Sicherheitsdienst

Sicherheitsstufe eins auf dem Mutschellen - für 100'000 Franken

Vandalismus, Pöbeleien und öffentliche Saufgelage machen ländlichen Gemeinden zu schaffen. Die steuerkräftigen Gemeinden auf dem Mutschellen ziehen Konsequenzen: In Berikon, Widen und Bellikon patrouilliert ein privater Sicherheitsdienst. Das kostet die drei Gemeinden nicht gerade wenig.

Sachbeschädigungen, Müll und Unruhen am Bahnhof. Doch seit Dezember herrscht wieder Ruhe auf dem Mutschellen, dem Nobelberg des Kantons. Die Firma Ordnungs- und Sicherheitsdienst (OSD) mit Sitz in Weggis LU sorgt dafür, dass die Einwohner auf dem Mutschellen nachts wieder ruhig schlafen können. OSD wurde von den Gemeinden engagiert, nachdem die frühere Sicherheitsfirma Sisec Konkurs angemeldet hat.

Zu unregelmässigen Tages- und Nachtzeiten patroullieren die Männer und Frauen durch die Quartiere und halten Ausschau nach Verdächtigem und Verdächtigen. «Wir hier oben auf dem Berg haben ein erhöhtes Sicherheitsbedürfnis», sagt Widens Ammann Vreni Meuwly. «Die Anwesenheit gibt den Menschen auf dem Mutschellen das Gefühl von Sicherheit» erklärt sie weiter. Die Patrouille kostet die drei Gemeinden 110'000 Franken. Kein Pappenstiel - aber das erhöhte Sicherheitsgefühl rechtfertige diese Ausgabe, sagt Widens Ammann.

Das erhöhte Sicherheitsgefühl kostet die drei Gemeinden 110'000 Franken im Jahr. Aufgeteilt wird der Betrag nach Anzahl eingekaufter Stunden. Der Regionalpolizei Bremgarten ist die Wahrnehmung der Aufgaben aus rein personellen Gründen nicht möglich. Aus diesem Grund springen private Sicherheitsfirmen in die Lücke. «Wir würden lieber die Regionalpolizei personell aufstocken, doch das ist ja nicht möglich», bedauert Vreni Meuwly.

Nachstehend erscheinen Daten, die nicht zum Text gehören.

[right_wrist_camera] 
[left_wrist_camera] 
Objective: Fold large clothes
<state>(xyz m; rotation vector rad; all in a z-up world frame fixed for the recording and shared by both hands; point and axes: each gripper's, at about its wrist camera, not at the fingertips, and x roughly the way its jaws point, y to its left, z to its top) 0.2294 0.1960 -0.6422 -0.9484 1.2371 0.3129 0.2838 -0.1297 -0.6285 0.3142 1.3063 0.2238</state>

Der Sicherheitsdienst übernimmt präventive und administrative Aufgaben. Also Beobachten, Ausschau halten nach verdächtigen Personen und Fahrzeugen und deren Meldung bei der Polizei. Zu den Aufgaben gehört beispielsweise auch das Zustellen eines eingeschriebenen Briefes, wenn dessen Annahme verweigert wurde. «Es macht ja wirklich keinen Sinn, wenn ein Kantonspolizist diese Aufgabe übernimmt», heisst es von Seiten Gemeindeverwaltung. «Zudem hat der Sicherheitsdienst einen viel tieferen Stundenansatz, der Einsatz macht also auch aus wirtschaftlicher Sicht Sinn.»